Fairphone
 |
Trade union members face a challenge when we want to buy a phone or a laptop: the long and obscure supply chains mean we cannot be sure that the materials and components are produced to ethical standards. PSEU member Cathal Kelly reports on the efforts of a Dutch social enterprise to bring an ethical smartphone to the market.
On Christmas Eve 2013, Fairphone delivered its first phones to customers. The original plan in 2010 had been different: to start an awareness-raising campaign on the use of two conflict minerals – coltan and tin – in consumer electronics and their role in funding warlords in the Democratic Republic of the Congo.
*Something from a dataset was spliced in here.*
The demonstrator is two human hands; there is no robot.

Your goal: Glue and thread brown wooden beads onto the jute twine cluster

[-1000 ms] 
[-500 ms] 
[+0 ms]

But researching the supply chain led Fairphone’s founder and CEO, Bas van Abel, to conclude the only way to uncover the story behind the production chains was for Fairphone itself to make a phone.
“Our goal was to understand the system and see if things could be done differently if you produced a phone putting social values at the base of your mission”, says van Abel.
With its shift from a campaiging organisation to a manufacturer, Fairphone added other social concerns to its ambition. The company’s social aims now include the rights of workers in the Chinese factory where Fairphones are made, along with the environmental impact of the device, including safe recycling, and the longevity of the product, in particular making it repairable.
Making a device that is designed to last goes against the grain of the mainstream of the consumer electronics industry, where many companies plan for their products to go out of date after a few years. A longer-lasting phone was important for Ciarán Swan, a SIPTU member in the Houses of the Oireachtas, who paid out over €500 in the summer 2015 for a Fairphone 2 that was not due to be delivered until December.